* **EXERCISE PROMPT**:
Here are some entries. Print them exactly as they are.

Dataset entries
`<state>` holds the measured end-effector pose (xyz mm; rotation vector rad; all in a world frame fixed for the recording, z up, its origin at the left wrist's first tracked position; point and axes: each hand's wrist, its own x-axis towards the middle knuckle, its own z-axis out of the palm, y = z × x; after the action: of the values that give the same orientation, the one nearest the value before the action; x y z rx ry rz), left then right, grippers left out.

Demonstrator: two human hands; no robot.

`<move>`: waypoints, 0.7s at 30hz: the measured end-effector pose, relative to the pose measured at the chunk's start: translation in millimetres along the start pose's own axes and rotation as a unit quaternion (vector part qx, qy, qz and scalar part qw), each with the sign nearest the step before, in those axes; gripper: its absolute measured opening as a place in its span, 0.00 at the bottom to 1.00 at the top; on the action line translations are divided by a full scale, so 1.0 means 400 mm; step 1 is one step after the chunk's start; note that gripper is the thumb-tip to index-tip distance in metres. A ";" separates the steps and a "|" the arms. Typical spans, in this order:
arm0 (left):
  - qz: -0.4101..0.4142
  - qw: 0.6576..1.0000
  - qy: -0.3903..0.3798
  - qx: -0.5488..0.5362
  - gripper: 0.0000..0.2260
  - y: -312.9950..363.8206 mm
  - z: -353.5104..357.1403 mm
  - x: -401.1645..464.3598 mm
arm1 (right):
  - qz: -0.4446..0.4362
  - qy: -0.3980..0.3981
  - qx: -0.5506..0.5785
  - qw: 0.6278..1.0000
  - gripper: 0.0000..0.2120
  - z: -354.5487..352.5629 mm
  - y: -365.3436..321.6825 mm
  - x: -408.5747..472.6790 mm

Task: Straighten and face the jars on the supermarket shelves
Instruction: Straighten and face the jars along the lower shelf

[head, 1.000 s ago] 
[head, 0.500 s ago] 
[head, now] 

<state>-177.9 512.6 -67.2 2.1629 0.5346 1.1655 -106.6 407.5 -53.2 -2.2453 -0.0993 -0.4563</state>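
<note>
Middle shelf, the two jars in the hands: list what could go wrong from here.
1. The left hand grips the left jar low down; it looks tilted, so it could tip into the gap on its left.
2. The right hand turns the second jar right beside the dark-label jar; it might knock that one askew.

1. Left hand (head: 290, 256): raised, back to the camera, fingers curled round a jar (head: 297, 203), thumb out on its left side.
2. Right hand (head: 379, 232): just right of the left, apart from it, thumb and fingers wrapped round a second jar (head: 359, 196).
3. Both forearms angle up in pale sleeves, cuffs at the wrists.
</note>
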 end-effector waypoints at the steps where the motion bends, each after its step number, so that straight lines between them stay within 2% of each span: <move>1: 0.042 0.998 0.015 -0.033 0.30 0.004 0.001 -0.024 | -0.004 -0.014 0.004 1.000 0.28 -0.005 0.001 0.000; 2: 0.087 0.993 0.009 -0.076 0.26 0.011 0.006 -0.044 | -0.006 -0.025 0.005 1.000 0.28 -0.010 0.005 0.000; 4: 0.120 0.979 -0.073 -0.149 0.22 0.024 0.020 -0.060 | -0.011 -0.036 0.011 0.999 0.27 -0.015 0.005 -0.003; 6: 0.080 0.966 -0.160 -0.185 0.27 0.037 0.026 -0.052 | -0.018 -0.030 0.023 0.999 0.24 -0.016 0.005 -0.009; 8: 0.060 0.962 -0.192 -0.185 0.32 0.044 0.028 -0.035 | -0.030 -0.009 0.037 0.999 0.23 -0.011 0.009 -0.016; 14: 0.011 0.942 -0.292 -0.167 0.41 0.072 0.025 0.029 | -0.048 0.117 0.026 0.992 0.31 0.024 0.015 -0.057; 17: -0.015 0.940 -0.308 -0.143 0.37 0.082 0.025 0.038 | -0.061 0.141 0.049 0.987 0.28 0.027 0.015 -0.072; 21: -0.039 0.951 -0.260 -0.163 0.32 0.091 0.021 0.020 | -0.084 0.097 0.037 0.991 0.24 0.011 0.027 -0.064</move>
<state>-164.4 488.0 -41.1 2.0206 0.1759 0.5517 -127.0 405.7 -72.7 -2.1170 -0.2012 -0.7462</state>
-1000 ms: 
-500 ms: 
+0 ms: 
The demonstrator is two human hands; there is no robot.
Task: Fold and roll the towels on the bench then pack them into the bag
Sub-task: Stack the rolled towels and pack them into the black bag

* **COMPLETED TASK**:
`<state>` holds the measured end-effector pose (xyz mm; rotation vector rad; all in a world frame fixed for the recording, z up, its origin at the left wrist's first tracked position; point and axes: each hand's wrist, its own x-axis towards the middle knuckle, its own z-axis out of the palm, y = z × x; after the action: of the values that give the same orientation, the one nearest the value before the action; x y z rx ry rz), left then right, grippers left out.

Demonstrator: two human hands; no robot.

`<move>`: waypoints, 0.7s at 30hz: the measured end-effector pose, relative to the pose measured at the chunk's start: translation in millimetres along the start pose's own axes and rotation as a unit quaternion (vector part qx, qy, qz and scalar part qw), each with the sign nearest the step before, in those axes; gripper: its absolute measured opening as a place in its span, 0.00 at the bottom to 1.00 at the top; on the action line translations are divided by a full scale, so 1.0 means 400 mm; step 1 is one step after the chunk's start; note that gripper is the thumb-tip to index-tip distance in metres. A ";" separates the steps and a "|" the arms. Typical spans, in this order:
arm0 (left):
  - qz: -0.4101..0.4142
  - qw: 0.6576..1.0000
  - qy: -0.3903..0.3798
  - qx: -0.5488..0.5362
  - gripper: 0.0000..0.2260
  - y: -312.9950..363.8206 mm
  - z: -353.5104..357.1403 mm
  - x: -401.1645..464.3598 mm
arm1 (right):
  - qz: -0.4446..0.4362
  - qy: -0.3980..0.3981
  - qx: -0.5506..0.5785
  - qw: 0.6278..1.0000
  - gripper: 0.0000..0.2120
  - z: -354.5487..352.5629 mm
  - y: -365.3436..321.6825 mm
  - x: -408.5747..472.6790 mm

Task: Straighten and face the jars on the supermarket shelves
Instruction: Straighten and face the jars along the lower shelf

[head, 1.000 s ago] 
[head, 0.500 s ago] 
[head, now] 

<state>-177.9 512.6 -67.2 2.1629 0.5346 1.1655 -106.6 407.5 -53.2 -2.2453 -0.0993 -0.4563</state>
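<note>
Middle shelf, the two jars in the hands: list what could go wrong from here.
1. The left hand grips the left jar low down; it looks tilted, so it could tip into the gap on its left.
2. The right hand turns the second jar right beside the dark-label jar; it might knock that one askew.

1. Left hand (head: 290, 256): raised, back to the camera, fingers curled round a jar (head: 297, 203), thumb out on its left side.
2. Right hand (head: 379, 232): just right of the left, apart from it, thumb and fingers wrapped round a second jar (head: 359, 196).
3. Both forearms angle up in pale sleeves, cuffs at the wrists.
</note>
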 end-effector waypoints at the steps where the motion bends, each after its step number, so that straight lines between them stay within 2% of each span: <move>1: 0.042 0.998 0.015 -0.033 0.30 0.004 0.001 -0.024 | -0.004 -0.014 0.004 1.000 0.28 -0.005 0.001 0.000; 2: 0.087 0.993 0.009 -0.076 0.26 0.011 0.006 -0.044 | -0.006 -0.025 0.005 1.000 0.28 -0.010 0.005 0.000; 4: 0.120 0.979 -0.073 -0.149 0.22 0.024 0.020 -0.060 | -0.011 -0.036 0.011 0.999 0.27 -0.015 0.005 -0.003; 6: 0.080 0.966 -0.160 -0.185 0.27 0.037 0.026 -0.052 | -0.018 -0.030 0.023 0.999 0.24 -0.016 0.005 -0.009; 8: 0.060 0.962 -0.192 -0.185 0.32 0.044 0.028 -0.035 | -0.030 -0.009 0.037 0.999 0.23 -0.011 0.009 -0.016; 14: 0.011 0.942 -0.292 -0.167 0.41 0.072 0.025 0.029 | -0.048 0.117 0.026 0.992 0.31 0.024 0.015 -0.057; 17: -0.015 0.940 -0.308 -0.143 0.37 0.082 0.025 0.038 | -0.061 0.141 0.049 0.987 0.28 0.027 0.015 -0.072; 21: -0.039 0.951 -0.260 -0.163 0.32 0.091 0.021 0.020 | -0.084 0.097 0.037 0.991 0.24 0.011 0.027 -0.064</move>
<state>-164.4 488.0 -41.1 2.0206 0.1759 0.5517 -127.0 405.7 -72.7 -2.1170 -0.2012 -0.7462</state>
-1000 ms: 
-500 ms: 
+0 ms: 
The demonstrator is two human hands; there is no robot.
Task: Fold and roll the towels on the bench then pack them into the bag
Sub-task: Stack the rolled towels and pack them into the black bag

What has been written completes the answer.